The base landed a couple kilometers short of my intended target in the flat bottom of the sandy basin, but it's not tilted too badly. Now the base (Laythe Base 3) and Fido will sit and wait for me to assign a kerbal or two to use it s an exploration camp.
Last came the drudgery of handling the Tugs. A thankless job, but one that had to be done. So Thompbles probably had to take care of it. There was stll a lot of fuel left in the Tugs from the BirdDog ship, but those Tugs only had Senior docking ports, and Laythe Space Station has no Senior docking ports (having been sent out before they were invented). BUT, the Tug L5 that just dropped off Base 3 has a standard port on the front, and has a Senior port on the rear that it acqired during its refurbishment back at Kerbin before it was sent back to Laythe again with the Base/Fido payload. So, Tug L5 was docked to the Space Station first, then the two Tugs from the BirdDog ship were docked (after coming down from their higher orbit and dropping off the triple-tug-adapter in a slightly higher circular orbit in case I have some use for it in the future. The fuel from all of these Tugs, except what they would need to return to Kerbin, was transferred to the tanks on Laythe Space Station.
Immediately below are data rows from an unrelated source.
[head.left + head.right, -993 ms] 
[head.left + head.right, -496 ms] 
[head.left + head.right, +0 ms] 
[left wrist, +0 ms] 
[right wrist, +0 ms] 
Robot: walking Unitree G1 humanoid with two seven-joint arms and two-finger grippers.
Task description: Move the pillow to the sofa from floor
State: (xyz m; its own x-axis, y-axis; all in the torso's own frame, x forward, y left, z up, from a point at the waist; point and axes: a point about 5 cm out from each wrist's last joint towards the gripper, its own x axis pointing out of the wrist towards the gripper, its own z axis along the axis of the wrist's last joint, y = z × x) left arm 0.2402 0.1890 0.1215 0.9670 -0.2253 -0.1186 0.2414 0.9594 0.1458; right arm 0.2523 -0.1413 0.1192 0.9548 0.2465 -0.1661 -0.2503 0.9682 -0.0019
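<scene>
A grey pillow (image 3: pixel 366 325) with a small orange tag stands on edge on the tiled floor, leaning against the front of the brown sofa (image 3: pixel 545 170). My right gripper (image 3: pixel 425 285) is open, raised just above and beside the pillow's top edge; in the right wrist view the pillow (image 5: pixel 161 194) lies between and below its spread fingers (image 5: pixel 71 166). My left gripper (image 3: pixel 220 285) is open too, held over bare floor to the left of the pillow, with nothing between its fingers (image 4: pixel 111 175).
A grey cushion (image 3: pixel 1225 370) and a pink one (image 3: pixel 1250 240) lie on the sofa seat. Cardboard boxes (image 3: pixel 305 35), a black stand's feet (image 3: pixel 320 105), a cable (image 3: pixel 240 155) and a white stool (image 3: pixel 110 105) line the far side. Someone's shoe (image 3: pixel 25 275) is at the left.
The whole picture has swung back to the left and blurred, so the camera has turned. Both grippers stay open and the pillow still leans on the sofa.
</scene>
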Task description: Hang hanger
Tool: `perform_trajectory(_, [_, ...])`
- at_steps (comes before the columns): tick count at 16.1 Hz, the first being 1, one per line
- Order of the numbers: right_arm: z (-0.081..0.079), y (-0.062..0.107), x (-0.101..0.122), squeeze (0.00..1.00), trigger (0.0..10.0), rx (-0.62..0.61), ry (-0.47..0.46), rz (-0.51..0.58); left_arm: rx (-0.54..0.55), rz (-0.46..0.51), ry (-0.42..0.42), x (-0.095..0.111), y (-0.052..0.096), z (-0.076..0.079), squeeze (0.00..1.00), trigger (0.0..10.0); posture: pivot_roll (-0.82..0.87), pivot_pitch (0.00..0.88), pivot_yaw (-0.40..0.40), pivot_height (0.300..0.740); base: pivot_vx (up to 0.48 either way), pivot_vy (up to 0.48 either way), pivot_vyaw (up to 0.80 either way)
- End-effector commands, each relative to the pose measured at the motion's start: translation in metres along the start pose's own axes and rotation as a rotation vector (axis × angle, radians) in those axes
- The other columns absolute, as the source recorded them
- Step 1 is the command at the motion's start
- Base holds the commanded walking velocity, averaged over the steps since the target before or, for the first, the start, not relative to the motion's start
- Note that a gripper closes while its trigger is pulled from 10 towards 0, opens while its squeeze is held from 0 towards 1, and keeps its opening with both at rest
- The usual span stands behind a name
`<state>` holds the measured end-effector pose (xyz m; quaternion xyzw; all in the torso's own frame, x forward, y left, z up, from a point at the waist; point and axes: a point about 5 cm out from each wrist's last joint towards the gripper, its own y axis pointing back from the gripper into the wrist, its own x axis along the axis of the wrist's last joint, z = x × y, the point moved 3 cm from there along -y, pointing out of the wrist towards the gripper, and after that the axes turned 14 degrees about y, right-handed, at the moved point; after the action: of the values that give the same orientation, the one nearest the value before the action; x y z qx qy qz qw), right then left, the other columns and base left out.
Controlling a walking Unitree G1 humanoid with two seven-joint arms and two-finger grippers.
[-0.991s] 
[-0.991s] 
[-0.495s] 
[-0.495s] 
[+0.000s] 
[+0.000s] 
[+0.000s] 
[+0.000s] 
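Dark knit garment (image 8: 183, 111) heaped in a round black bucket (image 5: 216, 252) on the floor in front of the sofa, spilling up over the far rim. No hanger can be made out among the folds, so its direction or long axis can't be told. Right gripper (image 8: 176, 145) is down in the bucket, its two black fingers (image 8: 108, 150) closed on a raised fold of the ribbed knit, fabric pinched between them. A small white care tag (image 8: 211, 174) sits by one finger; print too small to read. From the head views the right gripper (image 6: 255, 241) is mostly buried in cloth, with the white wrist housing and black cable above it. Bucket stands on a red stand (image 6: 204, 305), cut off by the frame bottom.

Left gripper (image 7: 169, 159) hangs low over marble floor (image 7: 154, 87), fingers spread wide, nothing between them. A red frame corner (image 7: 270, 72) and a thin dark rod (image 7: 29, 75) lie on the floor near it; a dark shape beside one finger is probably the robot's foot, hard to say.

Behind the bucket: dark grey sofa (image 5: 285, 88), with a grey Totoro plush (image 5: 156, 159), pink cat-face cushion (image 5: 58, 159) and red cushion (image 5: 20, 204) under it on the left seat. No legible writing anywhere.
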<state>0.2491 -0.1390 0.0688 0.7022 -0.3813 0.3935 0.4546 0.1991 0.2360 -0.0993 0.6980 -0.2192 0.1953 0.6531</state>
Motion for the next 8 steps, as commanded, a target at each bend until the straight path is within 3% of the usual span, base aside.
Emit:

After the fuel transfer, I separated Tug L5 (WITHOUT its upgrade module that had added the Senior docking port and a bunch of probe cores that were for extra torque...but which are not needed now that the Tug's ASAS unit mysteriously started generating torque). Tug L5 scooted out of the way, and then the remaining Tugs re-docked the upgrade adapter to the Space Station...where it will serve as a Senior docking port for any future operations needing one. The two Tugs then backed off and moved to a higher orbit to await being sent back to Kerbin. I have them docked to each other, rotated at 90 degrees, just so I'll be able to send them back as one ship (much less bother that way).
So that's all the new assets at Laythe. The high orbits have the four comsats wandering around; the ellipticl orbit is the Tug with GasStation 5 waiting to be placed somewhere in the future; then comes the ancient Clark lander from the original Laythe expedition; then comes the orbit of the possibly useless triple-tug-adapter; then the low circular orbits close together of the Laythe Space Station and the recently released Tugs awaiting return to Kerbin. And then all the goodies on the surface. It makes me happy to look at all my goodies in place at Laythe.
And so ends this installment. Oh, OK... here's a last look at our girls on Laythe readying their rover for their Big Trip. The rover is my tried-and-true eight-wheel design that has done so well for me in the past, but this one has a control cockpit (good visibility, and very high impact tolerance) for the driver, and a single-kerbal lander can that has been refurbished into a living quarters module so that the off-duty kerbal can stretch out, wash up, and ride in comfort. There is also a "Granny Clampett" chair on top of the module that a kerbal could ride on to get a good view of the surrounding terrain as the rover travels along. The Fido has RCS for those unexpected moments when the rover might become airborne over a bump (but I expect the cockpit torque will be sufficient to keep the rover steady in such a case), a couple RTGs for power, and lots of bateries.